岸田文雄首相は9日、昨年6月の就任後初めて来日したフィリピンのマルコス大統領と官邸で会談し、東・南シナ海で海洋進出を強める中国を念頭に「自由で開かれたインド太平洋」の実現を目指し、連携していく方針を確認した。自衛隊とフィリピン国軍による共同訓練の強化でも一致し、米国も加えた3カ国の安全保障協力を促進する。
首相は会談の冒頭、「法の支配に基づく自由で開かれた国際秩序の維持、強化に向けて連携を極めて重視している」と述べた。
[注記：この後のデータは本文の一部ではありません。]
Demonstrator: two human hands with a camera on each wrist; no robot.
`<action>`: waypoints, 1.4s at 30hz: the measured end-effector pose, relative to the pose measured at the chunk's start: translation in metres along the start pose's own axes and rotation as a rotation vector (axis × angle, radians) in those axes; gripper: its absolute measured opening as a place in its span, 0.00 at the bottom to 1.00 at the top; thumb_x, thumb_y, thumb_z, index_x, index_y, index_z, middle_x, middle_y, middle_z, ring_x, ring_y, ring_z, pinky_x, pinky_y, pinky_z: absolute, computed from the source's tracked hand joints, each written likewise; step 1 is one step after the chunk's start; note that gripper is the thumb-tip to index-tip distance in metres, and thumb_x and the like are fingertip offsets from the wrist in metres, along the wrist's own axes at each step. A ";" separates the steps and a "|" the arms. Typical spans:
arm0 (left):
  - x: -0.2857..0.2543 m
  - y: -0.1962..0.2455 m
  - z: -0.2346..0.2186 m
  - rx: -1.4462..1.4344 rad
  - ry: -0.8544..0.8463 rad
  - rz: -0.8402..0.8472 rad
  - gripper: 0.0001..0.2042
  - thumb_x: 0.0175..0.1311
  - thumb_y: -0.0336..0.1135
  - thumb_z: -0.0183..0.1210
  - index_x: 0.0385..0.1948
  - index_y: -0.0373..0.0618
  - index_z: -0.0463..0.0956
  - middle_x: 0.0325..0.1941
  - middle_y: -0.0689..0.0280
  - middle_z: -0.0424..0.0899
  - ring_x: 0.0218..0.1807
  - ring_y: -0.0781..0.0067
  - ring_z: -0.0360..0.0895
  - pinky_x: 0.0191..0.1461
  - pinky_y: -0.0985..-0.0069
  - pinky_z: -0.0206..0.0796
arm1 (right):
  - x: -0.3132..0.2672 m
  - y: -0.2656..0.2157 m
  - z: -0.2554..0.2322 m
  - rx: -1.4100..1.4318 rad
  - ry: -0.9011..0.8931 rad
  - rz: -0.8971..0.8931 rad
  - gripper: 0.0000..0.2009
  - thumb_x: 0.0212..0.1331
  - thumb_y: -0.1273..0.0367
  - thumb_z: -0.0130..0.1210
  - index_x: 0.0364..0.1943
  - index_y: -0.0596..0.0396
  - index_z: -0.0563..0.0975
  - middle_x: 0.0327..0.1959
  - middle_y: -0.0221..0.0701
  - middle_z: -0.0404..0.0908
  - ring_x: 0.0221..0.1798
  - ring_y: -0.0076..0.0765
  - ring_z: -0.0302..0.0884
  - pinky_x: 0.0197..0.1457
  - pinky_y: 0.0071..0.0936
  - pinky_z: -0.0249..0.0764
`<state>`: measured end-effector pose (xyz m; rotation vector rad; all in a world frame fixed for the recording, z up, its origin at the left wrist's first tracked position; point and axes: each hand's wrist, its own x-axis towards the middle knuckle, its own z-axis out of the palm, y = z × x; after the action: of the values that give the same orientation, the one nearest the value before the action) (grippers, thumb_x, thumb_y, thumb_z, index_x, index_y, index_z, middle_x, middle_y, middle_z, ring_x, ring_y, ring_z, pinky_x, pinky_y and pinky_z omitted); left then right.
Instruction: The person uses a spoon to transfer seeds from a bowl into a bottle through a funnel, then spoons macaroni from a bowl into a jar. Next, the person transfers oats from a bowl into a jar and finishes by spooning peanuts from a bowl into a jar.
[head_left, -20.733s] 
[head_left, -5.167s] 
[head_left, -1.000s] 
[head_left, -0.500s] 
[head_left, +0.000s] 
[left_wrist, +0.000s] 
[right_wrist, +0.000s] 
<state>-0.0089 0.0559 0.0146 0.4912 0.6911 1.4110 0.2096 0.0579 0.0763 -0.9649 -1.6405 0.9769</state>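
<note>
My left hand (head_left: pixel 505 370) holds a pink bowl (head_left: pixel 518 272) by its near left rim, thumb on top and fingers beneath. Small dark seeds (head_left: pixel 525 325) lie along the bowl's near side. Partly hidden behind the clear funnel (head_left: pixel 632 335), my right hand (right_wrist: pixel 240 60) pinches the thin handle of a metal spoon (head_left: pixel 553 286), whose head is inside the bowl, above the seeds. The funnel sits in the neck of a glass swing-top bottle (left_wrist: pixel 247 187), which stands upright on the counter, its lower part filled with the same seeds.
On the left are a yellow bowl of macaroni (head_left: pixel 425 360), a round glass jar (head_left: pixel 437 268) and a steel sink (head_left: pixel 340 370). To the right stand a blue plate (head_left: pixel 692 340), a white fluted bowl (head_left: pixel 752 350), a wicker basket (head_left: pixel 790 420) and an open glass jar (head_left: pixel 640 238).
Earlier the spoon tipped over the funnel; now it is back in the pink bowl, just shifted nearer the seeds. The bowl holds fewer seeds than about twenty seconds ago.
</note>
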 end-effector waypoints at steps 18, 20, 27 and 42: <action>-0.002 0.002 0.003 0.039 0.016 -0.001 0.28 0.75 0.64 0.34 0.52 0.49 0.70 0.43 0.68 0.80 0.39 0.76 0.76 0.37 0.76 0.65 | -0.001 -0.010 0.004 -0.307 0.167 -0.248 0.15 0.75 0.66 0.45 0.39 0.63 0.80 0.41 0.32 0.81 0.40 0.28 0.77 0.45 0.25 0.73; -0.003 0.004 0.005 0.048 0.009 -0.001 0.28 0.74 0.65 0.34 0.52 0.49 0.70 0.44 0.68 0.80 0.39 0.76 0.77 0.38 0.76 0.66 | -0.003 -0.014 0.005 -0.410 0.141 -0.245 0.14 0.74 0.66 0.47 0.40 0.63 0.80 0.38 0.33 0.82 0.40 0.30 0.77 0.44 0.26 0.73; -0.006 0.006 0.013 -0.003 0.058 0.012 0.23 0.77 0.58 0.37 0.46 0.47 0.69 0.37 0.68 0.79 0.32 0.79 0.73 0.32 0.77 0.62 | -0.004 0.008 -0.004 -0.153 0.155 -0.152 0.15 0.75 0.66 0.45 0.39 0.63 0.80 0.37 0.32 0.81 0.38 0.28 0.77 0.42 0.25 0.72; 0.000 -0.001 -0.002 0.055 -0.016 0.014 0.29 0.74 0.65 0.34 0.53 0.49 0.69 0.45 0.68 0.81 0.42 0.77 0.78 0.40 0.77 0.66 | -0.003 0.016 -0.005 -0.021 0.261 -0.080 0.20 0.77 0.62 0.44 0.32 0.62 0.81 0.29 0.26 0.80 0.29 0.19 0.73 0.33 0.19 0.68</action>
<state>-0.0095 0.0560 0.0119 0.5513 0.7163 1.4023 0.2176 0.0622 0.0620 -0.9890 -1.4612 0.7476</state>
マルコス氏は「私たちは民主主義、人権の尊重、法の支配といった基本原則について共有している」と応じた。
首相は会談で、フィリピンに対し、インフラ整備推進などのため令和4、5両年度で計6千億円の支援を表明した。
また、日本がフィリピンに求めていた、広域強盗事件で「ルフィ」などと名乗り指示を出していたとみられる4容疑者の強制送還に言及した可能性がある。
両政府は自衛隊がフィリピン国内で行う人道支援や災害救助活動を円滑化するための取り決めに署名した。現状では活動ごとに部隊規模などの取り決めを交わしているが、新たな取り決めによって手続きが不要となる。自衛隊とフィリピン軍が相互訪問する際の手続きを簡素化する「円滑化協定(RAA)」の締結につなげる狙いがある。